Each line of the listing is to be retyped exactly as given.
-- Opening Marker --
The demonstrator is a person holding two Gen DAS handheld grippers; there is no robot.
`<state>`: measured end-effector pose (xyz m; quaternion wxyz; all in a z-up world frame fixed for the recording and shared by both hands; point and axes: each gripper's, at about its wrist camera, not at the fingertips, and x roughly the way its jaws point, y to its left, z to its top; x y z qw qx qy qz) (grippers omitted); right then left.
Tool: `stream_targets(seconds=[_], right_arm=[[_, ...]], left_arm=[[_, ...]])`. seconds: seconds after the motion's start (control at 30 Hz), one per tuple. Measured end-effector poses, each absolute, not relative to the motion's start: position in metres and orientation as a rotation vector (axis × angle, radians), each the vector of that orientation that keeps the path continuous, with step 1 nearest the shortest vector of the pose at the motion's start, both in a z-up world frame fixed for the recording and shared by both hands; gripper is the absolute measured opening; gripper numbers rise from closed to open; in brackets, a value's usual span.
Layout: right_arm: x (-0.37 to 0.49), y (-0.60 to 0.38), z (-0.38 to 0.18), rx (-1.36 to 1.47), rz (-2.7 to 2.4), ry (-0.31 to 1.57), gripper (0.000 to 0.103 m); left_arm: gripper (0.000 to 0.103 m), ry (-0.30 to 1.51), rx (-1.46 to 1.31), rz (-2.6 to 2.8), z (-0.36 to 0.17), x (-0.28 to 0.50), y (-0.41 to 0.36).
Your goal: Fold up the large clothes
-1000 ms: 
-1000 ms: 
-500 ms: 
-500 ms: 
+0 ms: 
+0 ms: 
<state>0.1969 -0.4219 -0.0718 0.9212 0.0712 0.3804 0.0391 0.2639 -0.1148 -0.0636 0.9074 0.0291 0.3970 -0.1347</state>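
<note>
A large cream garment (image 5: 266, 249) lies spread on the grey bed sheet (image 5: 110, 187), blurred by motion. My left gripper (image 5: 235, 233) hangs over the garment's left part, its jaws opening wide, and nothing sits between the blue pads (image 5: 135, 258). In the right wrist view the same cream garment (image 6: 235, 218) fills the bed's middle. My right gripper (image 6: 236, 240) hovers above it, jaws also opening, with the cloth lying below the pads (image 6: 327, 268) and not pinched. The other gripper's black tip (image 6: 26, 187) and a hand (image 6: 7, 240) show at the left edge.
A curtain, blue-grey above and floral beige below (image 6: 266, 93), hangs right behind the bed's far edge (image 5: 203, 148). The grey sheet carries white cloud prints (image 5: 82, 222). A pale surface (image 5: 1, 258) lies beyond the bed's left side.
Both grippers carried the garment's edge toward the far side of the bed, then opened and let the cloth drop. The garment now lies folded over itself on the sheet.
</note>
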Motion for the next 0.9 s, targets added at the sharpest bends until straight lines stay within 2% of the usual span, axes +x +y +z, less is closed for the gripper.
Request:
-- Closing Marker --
= RESPONSE =
The demonstrator is a person holding two Gen DAS handheld grippers; there is no robot.
`<state>`: measured end-effector pose (xyz m; quaternion wxyz; all in a z-up world frame fixed for the recording and shared by both hands; point and axes: each gripper's, at about its wrist camera, not at the fingertips, and x roughly the way its jaws point, y to its left, z to its top; x y z qw qx qy qz) (grippers omitted); right then left.
Tool: `stream_targets(seconds=[_], right_arm=[[_, ...]], left_arm=[[_, ...]])`. seconds: seconds after the motion's start (control at 30 Hz), one per tuple. Measured end-effector poses, each absolute, not relative to the motion's start: position in metres and orientation as a rotation vector (axis × angle, radians), each the vector of that orientation that keeps the path continuous, with step 1 nearest the shortest vector of the pose at the motion's start, both in a z-up world frame fixed for the recording and shared by both hands; gripper is the absolute measured opening; gripper numbers rise from closed to open; in brackets, a value's usual span.
Layout: right_arm: x (-0.37 to 0.49), y (-0.60 to 0.38), z (-0.38 to 0.18), rx (-1.36 to 1.47), rz (-2.7 to 2.4), ry (-0.31 to 1.57), gripper (0.000 to 0.103 m); left_arm: gripper (0.000 to 0.103 m), ry (-0.30 to 1.51), rx (-1.46 to 1.31), rz (-2.6 to 2.8), z (-0.36 to 0.17), x (-0.28 to 0.50), y (-0.41 to 0.36).
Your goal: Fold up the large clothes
-1000 ms: 
-1000 ms: 
-500 ms: 
-500 ms: 
+0 ms: 
+0 ms: 
<state>0.1969 -0.4219 -0.0718 0.9212 0.0712 0.3804 0.0391 0.2639 -0.1148 -0.0636 0.9074 0.0291 0.3970 -0.1347</state>
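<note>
A large cream garment (image 5: 266, 249) lies spread on the grey bed sheet (image 5: 110, 187), blurred by motion. My left gripper (image 5: 235, 233) hangs over the garment's left part, its jaws opening wide, and nothing sits between the blue pads (image 5: 135, 258). In the right wrist view the same cream garment (image 6: 235, 218) fills the bed's middle. My right gripper (image 6: 236, 240) hovers above it, jaws also opening, with the cloth lying below the pads (image 6: 327, 268) and not pinched. The other gripper's black tip (image 6: 26, 187) and a hand (image 6: 7, 240) show at the left edge.
A curtain, blue-grey above and floral beige below (image 6: 266, 93), hangs right behind the bed's far edge (image 5: 203, 148). The grey sheet carries white cloud prints (image 5: 82, 222). A pale surface (image 5: 1, 258) lies beyond the bed's left side.
Both grippers carried the garment's edge toward the far side of the bed, then opened and let the cloth drop. The garment now lies folded over itself on the sheet.
</note>
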Motion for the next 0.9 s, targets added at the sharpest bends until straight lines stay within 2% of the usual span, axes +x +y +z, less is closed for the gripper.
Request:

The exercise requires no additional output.